Kelley walked around the room faster and faster without realizing it. Passing the box that held her dragon, she took him out and wound him up. He flew in lazy circles around the apartment as she paced. Kelley threw off her coat and continued reading.

“‘The way you keep the heat inside you is by simply telling your body not to sweat. Your brain is a powerful tool. Remember that your body is a slave to your mind. Tell every cell in your body not to release any heat until you want that heat released.’”

Kelley moved the book from one hand to the other, pulling off her heavy flannel shirt. Still walking faster and faster, she untucked her T-shirt with her free hand and fanned herself with the bottom of it.

“‘Build this heat until you feel ready to release it. Then, all you have to do is use a keyword to let loose your inner magic. A keyword can be any word spoken confidently and loudly. A good example of this would be the word Fire—’”

The apartment exploded when white-hot energy rushed out of every pore of Kelley’s body. She disappeared in the blinding flash that made a torch of her couch, melted her TV, and shattered her windows. Fire alarms screamed and sprinklers went off above and below what was left of Kelley’s apartment. Where Kelley Farthing had once stood was now a gaping, smoking hole. The only thing moving in the wreckage of her apartment was a partially-buried green and blue windup dragon, trying desperately to fly.

* * * * *

Tim walked down a glaringly white corridor next to Joe, avoiding Josh’s gaze as they made their way through the emergency room. His face felt like it was still burning. After an hour of tests, the doctors hadn’t been able to find anything wrong with Joe other than a somewhat worn-out liver, though the nurses had been pleasantly surprised at the old man’s upbeat, eager-to-please personality. Tim tried his best not to think of the old man as the bum Josh claimed he was. There had to be something about the old man from the alley that had activated the MEFTS.

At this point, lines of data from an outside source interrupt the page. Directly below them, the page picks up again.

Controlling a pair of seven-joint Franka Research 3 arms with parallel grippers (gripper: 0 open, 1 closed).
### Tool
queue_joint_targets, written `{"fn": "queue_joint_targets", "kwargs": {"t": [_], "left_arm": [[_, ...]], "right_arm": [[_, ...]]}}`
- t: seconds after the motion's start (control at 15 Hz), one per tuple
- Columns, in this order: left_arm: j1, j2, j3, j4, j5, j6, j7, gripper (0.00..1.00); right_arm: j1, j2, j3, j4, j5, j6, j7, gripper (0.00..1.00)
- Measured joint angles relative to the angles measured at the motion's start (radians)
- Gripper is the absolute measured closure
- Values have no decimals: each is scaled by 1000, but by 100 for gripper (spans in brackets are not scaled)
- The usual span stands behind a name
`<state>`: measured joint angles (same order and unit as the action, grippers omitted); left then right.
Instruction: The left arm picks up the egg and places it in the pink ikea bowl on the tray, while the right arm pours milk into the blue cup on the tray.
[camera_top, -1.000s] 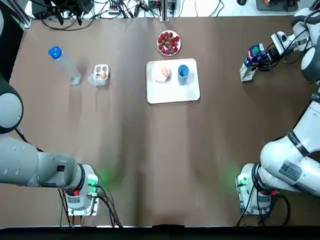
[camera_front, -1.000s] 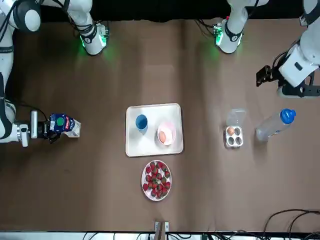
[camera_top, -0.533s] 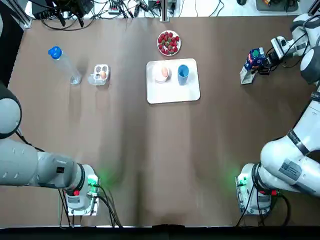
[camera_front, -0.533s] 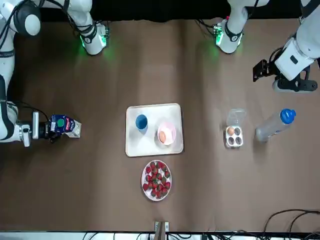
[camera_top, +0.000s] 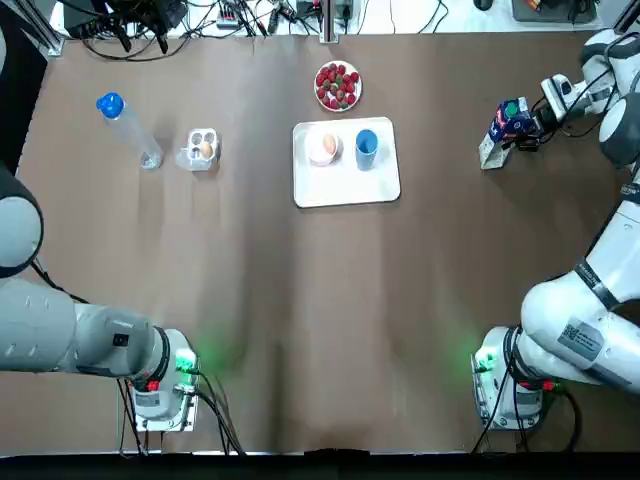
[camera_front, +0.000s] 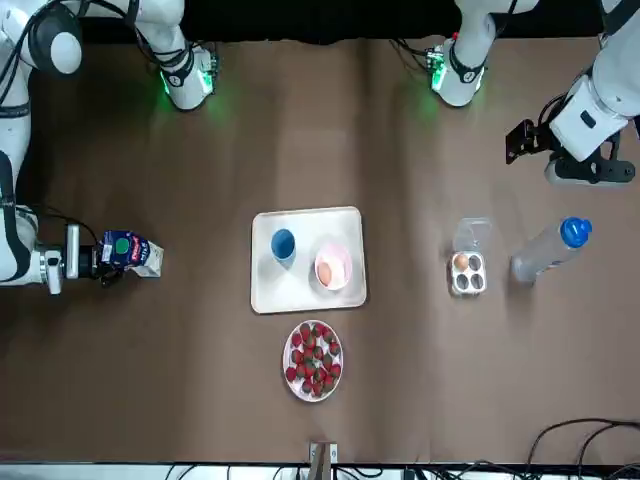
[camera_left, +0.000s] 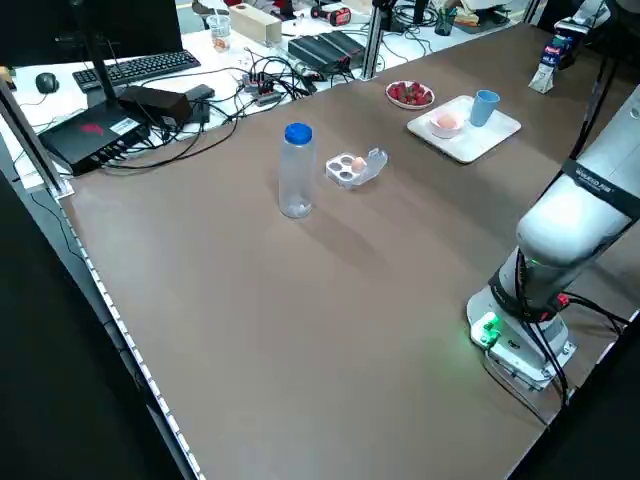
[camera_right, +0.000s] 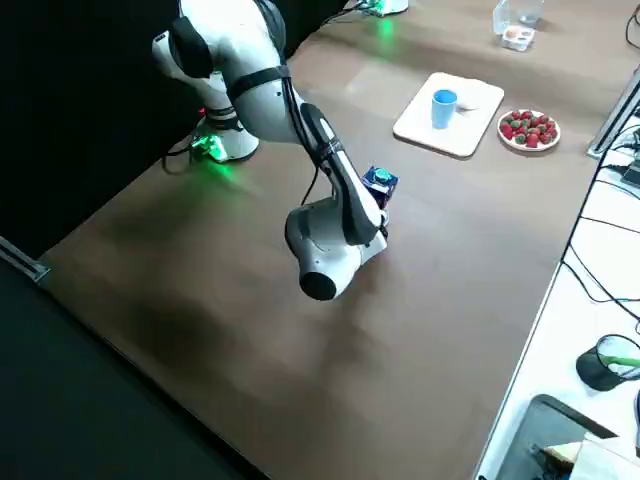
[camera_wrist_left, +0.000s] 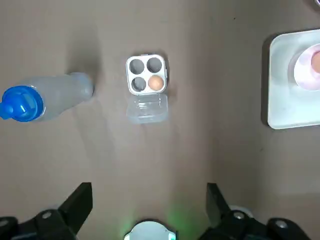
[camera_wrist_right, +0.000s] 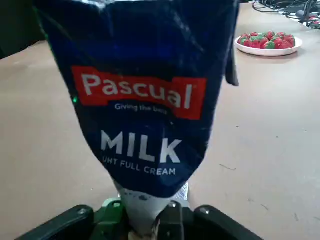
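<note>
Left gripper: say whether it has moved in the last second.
Yes. In the front view the left gripper drew slightly away from the water bottle, toward the robot's base side, jaws open.

Mid-surface: white plastic tray (camera_top: 345, 185) bearing pink bowl (camera_top: 314, 150) left, blue cup (camera_top: 366, 146) right; strawberry plate (camera_top: 338, 86) behind it; clear egg carton (camera_top: 202, 148), plastic bottle (camera_top: 130, 130) to my left; milk carton (camera_top: 503, 128) far right.
</note>
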<state>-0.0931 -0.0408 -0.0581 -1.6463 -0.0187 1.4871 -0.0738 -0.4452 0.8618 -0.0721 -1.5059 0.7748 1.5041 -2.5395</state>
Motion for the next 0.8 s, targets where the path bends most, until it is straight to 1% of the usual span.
{"fn": "queue_joint_targets", "kwargs": {"t": [0.13,0.2,0.4,0.67,0.73,0.8], "left_arm": [[0,0,0,0,0,3,0,0],[0,0,1,0,0,4,0,0],[0,0,2,0,0,4,0,0],[0,0,2,0,0,4,0,0],[-1,0,1,0,0,4,0,0],[-2,0,1,0,0,4,0,0]], "right_arm": [[-1,2,0,1,1,0,0,76],[-1,2,0,1,1,0,0,70],[-4,8,0,1,1,2,0,43],[-7,11,0,1,2,2,2,38],[-7,11,0,2,2,0,26,22],[-7,11,0,3,2,0,46,14]]}}
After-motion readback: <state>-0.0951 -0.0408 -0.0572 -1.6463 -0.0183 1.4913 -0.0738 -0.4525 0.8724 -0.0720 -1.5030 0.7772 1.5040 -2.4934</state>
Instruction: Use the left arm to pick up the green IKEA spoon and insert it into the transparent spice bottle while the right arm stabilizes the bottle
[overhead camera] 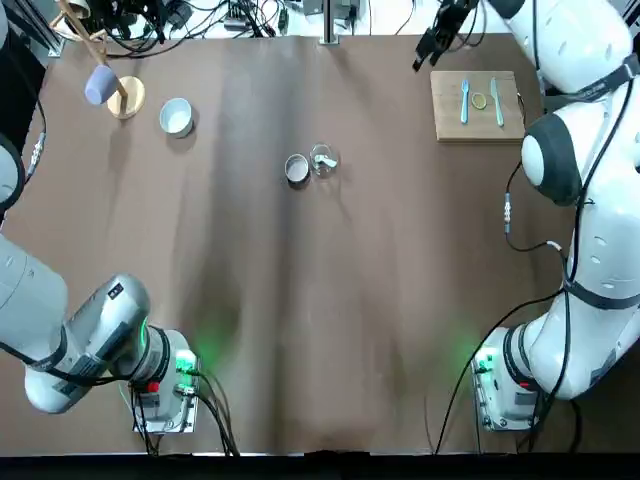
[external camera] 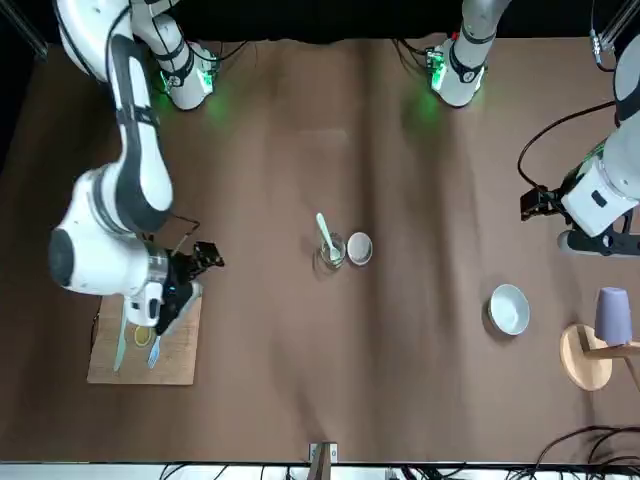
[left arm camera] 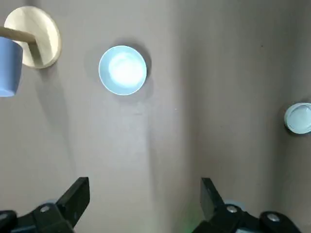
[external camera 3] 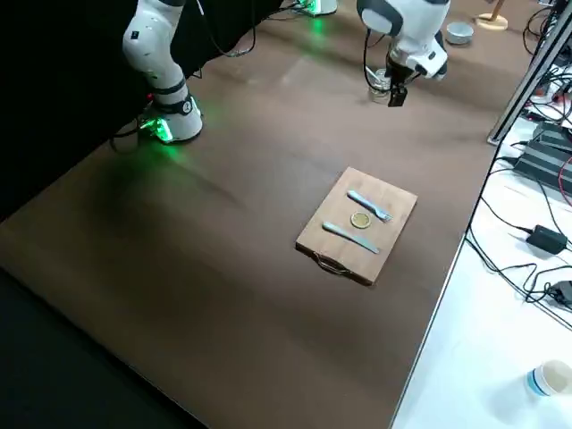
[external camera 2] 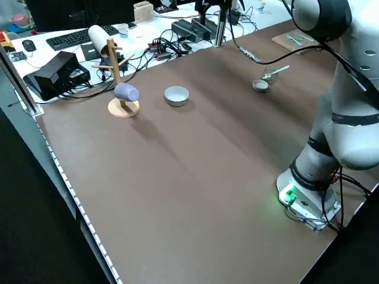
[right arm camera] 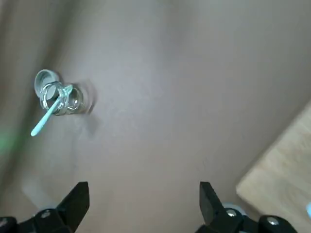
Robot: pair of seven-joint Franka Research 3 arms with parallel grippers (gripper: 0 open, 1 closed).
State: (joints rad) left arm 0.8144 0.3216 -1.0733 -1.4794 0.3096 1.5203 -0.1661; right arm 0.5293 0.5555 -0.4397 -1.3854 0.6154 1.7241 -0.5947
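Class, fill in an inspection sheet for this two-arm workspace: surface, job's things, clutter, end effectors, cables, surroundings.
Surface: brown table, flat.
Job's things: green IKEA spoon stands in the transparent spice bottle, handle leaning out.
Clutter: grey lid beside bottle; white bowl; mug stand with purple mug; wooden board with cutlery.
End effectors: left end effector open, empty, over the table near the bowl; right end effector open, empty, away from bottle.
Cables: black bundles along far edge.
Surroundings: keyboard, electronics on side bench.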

The three men were headed for the exit, walking at a fast clip that had both Tim and Joe struggling to keep up, when a strange buzzing filled Tim’s ears. Something moved in his pants pocket.

“Josh, stop,” he said. The buzzing sounds became louder. “There’s something in my pocket.”

“Emerson, that’s a personal problem,” Josh said, pulling on the old man’s arm.

Tim touched his pocket, feeling the broken pieces of the sensor that had exploded against the alley wall above Joe’s bed. He looked up and down the hallway, taking a step here and there.

Before Josh could stop him, Tim moved toward a private room, the pieces in his pocket rattling like mad. Getting warmer, he thought to himself. He pushed open the door. An old, bearded man in a hospital johnny was pulling on a pair of patched-up khaki pants over a very white read end. The old man froze, as if he were trying to make himself invisible. A bag of cans sat at his feet, and a pouch was strapped around his neck.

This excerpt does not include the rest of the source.